The rink was the centre of the community, he said.

"It's quite a loss for the community," he said. "I mean we don't have any major infrastructure, nothing like that in the community other than the rink. So when you take something like that out of your community it is quite a low."

The sports centre has dealt with some issues in the past few weeks. It recently reopened on Dec. 19 after it was closed for a couple of days due to carbon dioxide levels above recommended limits. 

At the time, the future of the rink was uncertain.

The rink's board reached out to the province for financial support to cover the cost of repairs. It was the second time the rink had to be shut down in less than a month.

Jeff Noye, the mayor of Tyne Valley says he knows his community is strong and it will come together and move forward from the loss of the arena. (Travis Kingdon/CBC)

Jeff Noye, the mayor of Tyne Valley, said it has been a tough year for the rink.

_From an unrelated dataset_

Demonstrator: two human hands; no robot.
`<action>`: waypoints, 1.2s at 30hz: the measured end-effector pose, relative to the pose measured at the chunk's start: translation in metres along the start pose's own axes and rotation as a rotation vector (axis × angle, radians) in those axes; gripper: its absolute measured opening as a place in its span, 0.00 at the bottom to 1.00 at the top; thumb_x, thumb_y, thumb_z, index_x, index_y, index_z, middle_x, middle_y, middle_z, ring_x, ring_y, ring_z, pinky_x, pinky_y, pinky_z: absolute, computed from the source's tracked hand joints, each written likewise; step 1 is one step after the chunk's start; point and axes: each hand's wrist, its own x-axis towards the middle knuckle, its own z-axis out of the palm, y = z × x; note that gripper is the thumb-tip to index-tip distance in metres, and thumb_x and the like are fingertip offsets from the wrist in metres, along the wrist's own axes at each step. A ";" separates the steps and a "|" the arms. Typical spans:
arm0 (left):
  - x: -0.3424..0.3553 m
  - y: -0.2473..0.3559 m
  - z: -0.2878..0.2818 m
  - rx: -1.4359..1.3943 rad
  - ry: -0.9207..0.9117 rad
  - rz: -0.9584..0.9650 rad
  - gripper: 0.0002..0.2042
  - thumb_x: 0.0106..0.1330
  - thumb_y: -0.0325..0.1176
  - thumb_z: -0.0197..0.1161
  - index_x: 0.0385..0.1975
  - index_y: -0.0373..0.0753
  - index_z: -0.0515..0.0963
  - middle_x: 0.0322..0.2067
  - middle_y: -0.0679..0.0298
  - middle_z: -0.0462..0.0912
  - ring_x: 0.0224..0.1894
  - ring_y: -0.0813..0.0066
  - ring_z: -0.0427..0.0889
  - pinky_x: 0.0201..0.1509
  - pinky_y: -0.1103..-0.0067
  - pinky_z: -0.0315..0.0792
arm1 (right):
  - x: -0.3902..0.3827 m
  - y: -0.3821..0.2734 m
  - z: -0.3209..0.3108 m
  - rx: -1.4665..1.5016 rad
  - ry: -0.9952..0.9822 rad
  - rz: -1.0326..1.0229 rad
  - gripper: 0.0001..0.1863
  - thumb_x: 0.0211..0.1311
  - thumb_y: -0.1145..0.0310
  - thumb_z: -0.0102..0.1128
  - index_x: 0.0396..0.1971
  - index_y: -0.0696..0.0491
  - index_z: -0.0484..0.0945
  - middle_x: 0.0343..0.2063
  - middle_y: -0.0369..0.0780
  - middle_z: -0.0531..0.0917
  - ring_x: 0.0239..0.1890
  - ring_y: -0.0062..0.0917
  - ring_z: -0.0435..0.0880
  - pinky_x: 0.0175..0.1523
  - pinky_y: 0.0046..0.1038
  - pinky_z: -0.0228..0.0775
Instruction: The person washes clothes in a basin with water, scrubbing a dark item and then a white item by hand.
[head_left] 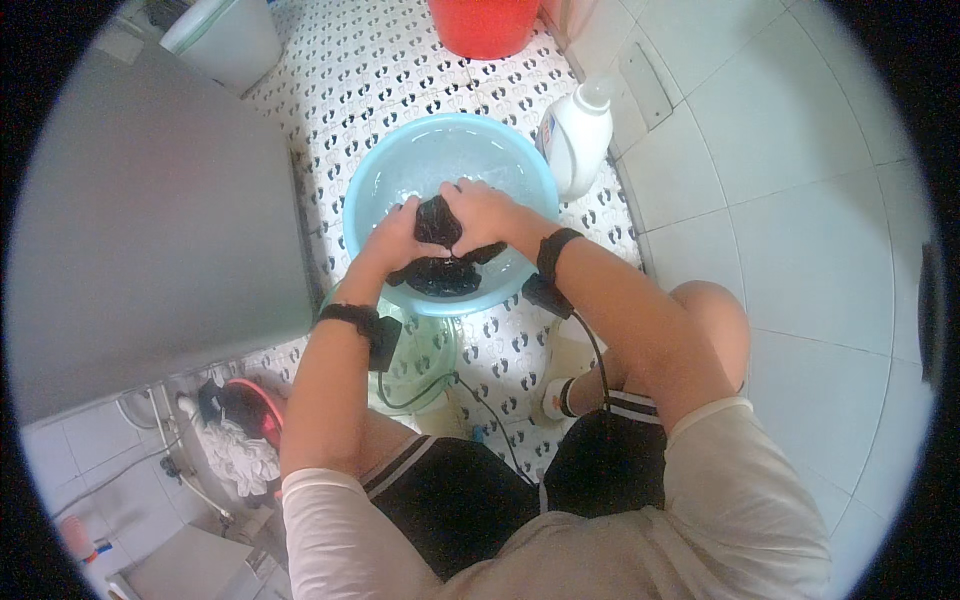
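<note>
A light blue basin point(352, 220) with water in it stands on the floor in front of me. Over it, my left hand point(397, 238) and my right hand point(480, 214) grip a wet black cloth point(438, 222) from both sides. My fingers are closed on the fabric, and the thumbs come near each other at its middle. More of the black fabric bunches below my hands at the basin's near side. What kind of garment or cloth it is, I cannot tell.
A white bottle point(580, 145) stands right of the basin, by the tiled wall point(800, 250). Behind is a red bucket point(487, 25); far left, a white bin point(240, 50). A large grey panel point(150, 230) fills the left. A pale green tub point(425, 350) sits nearer me, beside piled laundry point(238, 455).
</note>
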 end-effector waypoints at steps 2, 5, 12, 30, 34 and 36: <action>-0.001 0.004 -0.017 -0.013 0.108 0.061 0.45 0.43 0.44 0.85 0.60 0.38 0.66 0.54 0.43 0.78 0.58 0.45 0.78 0.62 0.60 0.71 | 0.005 -0.003 -0.014 0.094 0.092 0.021 0.38 0.53 0.48 0.67 0.57 0.57 0.67 0.51 0.56 0.76 0.55 0.54 0.78 0.59 0.49 0.72; -0.014 0.019 -0.015 -0.128 0.108 0.088 0.45 0.41 0.44 0.86 0.60 0.37 0.66 0.52 0.44 0.80 0.57 0.47 0.79 0.60 0.61 0.72 | -0.003 0.002 -0.011 0.182 0.138 0.100 0.36 0.54 0.49 0.66 0.55 0.59 0.68 0.51 0.57 0.76 0.53 0.55 0.78 0.58 0.48 0.72; -0.028 0.014 -0.042 -0.122 0.201 -0.027 0.35 0.48 0.51 0.81 0.48 0.27 0.80 0.42 0.45 0.86 0.46 0.52 0.86 0.55 0.65 0.77 | -0.009 0.011 -0.036 0.160 0.473 -0.159 0.24 0.51 0.55 0.66 0.41 0.58 0.78 0.41 0.52 0.83 0.48 0.51 0.81 0.53 0.50 0.74; -0.031 0.001 0.003 -0.031 0.272 0.055 0.45 0.45 0.55 0.82 0.61 0.35 0.70 0.55 0.44 0.68 0.57 0.45 0.74 0.63 0.63 0.72 | -0.034 0.032 0.005 0.023 0.312 -0.109 0.38 0.38 0.47 0.82 0.50 0.48 0.76 0.58 0.51 0.72 0.57 0.50 0.72 0.55 0.48 0.69; -0.025 -0.008 0.010 0.013 0.185 0.031 0.68 0.36 0.55 0.85 0.78 0.54 0.45 0.67 0.36 0.57 0.71 0.37 0.62 0.71 0.58 0.66 | -0.034 0.019 0.014 -0.017 0.134 0.001 0.70 0.29 0.53 0.86 0.76 0.28 0.48 0.74 0.54 0.51 0.70 0.65 0.58 0.67 0.61 0.62; -0.016 -0.007 0.014 0.024 0.116 -0.009 0.74 0.31 0.55 0.87 0.79 0.60 0.35 0.73 0.30 0.44 0.75 0.35 0.54 0.74 0.57 0.61 | -0.028 0.018 0.017 0.024 0.084 0.008 0.75 0.26 0.60 0.87 0.77 0.22 0.43 0.74 0.55 0.50 0.70 0.68 0.56 0.69 0.62 0.60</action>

"The community sports centres in this province mean everything to us," he said. "They are our community, especially for your rural areas, and it's not just the rink it's the oyster festival. It is everything to us," he said.

He said most of the talk in the community is how to go forward.

Noye said no one was inside the arena at the time of the fire. "That's the main thing, nobody was injured," he said.

A resident who lives near the rink doesn't believe anything can be salvaged. (Contributed by Mary Moore-Phillips)

Mary Moore-Phillips, who lives about five minutes away, said she's "in shock" about what happened to the rink.

She said her daughter woke her up at 6:30 a.m. and the family went to see what was happening at the centre.

"It looked really intense," she said. "I don't think anything can be salvaged."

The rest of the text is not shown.